AIM OF THE TASK:
Pull every line containing "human" from the listing below.

PROVIDED RECORDS:
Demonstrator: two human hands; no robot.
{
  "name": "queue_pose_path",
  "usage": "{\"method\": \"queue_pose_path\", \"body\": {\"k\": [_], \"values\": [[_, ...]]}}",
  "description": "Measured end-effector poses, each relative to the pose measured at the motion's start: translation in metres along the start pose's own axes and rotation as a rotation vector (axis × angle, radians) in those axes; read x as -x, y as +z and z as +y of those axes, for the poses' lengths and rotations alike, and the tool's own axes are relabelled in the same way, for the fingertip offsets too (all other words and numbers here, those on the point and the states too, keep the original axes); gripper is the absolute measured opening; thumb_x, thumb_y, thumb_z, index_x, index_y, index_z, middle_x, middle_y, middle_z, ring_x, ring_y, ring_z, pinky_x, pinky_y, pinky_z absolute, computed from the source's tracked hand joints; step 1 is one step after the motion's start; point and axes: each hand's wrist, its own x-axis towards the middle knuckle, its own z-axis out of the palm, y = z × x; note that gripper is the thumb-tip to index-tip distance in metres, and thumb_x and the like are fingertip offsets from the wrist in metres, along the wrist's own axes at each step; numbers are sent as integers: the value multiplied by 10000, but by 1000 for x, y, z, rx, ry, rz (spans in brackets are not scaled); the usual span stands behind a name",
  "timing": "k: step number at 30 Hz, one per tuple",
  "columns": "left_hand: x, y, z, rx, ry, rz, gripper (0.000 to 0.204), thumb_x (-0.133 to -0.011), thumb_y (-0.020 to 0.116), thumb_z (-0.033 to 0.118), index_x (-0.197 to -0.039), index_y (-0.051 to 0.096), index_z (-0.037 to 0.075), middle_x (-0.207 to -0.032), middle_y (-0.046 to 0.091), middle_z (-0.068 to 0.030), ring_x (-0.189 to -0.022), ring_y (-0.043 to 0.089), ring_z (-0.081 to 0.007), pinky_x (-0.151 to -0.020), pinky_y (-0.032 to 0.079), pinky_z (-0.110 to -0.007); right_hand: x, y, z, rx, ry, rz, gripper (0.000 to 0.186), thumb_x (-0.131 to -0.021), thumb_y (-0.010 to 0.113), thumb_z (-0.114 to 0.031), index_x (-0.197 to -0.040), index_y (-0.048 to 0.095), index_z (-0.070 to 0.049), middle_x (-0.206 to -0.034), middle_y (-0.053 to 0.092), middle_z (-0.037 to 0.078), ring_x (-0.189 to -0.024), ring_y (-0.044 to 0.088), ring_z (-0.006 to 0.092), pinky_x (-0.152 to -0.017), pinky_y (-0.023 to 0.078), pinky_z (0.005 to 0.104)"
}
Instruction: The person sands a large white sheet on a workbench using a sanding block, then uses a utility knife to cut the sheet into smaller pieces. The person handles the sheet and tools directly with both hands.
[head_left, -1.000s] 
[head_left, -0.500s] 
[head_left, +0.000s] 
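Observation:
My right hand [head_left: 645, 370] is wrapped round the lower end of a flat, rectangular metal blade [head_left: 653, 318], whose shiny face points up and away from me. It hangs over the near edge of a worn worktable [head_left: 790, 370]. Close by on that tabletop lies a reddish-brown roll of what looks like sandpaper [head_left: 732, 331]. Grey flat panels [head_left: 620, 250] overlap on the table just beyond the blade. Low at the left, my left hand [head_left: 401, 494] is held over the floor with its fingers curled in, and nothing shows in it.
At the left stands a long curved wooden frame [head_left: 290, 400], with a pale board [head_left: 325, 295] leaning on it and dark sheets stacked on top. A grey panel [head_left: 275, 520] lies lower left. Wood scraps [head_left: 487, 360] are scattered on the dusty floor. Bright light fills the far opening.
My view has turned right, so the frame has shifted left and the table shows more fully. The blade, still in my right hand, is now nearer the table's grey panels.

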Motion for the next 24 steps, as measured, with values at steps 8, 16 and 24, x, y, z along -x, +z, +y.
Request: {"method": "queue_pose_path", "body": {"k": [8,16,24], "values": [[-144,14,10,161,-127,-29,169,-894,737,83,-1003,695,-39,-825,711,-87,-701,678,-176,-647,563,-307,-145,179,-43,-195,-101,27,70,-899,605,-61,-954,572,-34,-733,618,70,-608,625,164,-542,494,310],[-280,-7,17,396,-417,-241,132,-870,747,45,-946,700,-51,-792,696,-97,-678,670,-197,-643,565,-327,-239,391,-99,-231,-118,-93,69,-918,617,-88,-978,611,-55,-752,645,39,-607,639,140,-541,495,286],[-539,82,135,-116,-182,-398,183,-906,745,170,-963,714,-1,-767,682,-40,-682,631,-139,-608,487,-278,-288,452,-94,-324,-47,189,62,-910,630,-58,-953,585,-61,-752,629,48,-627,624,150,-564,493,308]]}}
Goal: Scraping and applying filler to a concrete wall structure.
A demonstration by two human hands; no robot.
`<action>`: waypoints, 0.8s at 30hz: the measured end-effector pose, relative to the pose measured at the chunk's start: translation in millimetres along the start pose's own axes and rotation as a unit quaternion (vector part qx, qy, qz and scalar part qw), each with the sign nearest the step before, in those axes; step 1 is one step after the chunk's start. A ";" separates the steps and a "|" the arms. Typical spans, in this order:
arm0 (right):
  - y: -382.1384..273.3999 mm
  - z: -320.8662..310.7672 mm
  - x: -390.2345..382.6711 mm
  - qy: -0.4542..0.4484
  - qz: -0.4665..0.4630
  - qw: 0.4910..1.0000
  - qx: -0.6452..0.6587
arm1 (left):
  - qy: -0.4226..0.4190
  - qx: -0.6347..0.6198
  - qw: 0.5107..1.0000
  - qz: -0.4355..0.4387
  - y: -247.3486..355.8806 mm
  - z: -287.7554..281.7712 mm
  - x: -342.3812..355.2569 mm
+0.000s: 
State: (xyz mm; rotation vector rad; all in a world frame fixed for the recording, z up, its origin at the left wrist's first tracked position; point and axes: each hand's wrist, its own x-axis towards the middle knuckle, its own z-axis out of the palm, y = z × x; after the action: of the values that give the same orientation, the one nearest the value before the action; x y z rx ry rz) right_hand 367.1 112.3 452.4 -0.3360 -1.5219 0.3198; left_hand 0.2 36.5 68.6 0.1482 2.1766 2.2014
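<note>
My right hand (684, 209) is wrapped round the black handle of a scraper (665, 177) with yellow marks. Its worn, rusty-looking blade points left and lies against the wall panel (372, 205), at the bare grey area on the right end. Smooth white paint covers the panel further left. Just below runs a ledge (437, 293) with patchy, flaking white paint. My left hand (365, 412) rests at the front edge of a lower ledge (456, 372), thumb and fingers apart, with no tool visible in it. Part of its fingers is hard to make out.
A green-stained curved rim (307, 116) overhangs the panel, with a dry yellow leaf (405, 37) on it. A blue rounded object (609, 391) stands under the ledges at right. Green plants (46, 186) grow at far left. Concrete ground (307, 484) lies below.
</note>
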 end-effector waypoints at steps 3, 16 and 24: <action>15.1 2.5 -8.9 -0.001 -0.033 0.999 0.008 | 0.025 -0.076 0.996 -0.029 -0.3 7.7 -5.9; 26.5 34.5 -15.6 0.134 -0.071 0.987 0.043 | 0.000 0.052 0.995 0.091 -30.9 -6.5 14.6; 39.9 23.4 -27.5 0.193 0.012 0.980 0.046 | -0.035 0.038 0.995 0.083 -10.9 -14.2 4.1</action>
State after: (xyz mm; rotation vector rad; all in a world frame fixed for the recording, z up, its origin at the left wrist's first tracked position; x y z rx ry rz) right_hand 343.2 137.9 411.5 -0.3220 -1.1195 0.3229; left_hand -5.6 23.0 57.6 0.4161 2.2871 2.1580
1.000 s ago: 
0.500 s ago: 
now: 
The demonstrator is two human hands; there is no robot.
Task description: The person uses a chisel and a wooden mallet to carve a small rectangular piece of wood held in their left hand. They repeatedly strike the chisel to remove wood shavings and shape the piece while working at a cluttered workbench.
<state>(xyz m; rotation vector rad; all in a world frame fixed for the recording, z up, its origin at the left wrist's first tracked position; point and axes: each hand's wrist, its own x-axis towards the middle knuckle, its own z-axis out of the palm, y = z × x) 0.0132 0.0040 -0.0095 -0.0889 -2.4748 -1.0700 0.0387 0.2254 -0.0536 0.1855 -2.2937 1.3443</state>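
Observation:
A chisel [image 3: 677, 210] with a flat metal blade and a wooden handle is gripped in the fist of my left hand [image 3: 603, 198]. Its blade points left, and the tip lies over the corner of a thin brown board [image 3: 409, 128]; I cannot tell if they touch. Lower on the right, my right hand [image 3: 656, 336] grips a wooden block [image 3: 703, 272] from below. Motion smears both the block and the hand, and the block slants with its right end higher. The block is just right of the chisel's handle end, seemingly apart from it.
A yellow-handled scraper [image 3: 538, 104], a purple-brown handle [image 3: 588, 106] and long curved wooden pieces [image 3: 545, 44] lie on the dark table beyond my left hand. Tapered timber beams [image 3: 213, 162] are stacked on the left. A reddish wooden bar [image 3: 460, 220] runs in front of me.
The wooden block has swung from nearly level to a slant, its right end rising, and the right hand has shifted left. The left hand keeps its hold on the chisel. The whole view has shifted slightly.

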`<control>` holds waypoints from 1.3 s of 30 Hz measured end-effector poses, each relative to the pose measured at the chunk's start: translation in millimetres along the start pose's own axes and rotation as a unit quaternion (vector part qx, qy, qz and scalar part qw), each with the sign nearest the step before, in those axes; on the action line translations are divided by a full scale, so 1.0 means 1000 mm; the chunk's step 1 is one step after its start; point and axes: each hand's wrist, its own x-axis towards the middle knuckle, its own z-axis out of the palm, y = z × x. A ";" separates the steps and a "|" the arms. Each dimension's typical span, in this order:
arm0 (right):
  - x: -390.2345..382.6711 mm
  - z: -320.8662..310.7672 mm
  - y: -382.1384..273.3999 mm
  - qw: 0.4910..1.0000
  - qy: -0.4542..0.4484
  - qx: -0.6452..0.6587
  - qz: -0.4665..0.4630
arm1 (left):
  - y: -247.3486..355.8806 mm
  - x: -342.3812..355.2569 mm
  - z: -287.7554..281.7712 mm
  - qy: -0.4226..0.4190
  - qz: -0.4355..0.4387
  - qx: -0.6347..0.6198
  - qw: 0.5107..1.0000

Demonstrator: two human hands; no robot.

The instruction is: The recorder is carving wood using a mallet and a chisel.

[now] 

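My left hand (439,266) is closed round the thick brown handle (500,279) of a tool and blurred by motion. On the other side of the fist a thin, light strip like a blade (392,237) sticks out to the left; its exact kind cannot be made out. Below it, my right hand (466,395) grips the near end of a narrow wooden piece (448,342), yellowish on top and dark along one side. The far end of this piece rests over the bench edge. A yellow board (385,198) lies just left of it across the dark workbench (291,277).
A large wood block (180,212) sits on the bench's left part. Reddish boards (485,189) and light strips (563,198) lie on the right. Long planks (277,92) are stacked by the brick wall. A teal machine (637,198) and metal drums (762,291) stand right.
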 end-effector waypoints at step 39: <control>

WRITTEN ANSWER:
Demonstrator: two human hands; no robot.
A demonstration by two human hands; no robot.
The demonstrator is two human hands; there is no robot.
Demonstrator: two human hands; no robot.

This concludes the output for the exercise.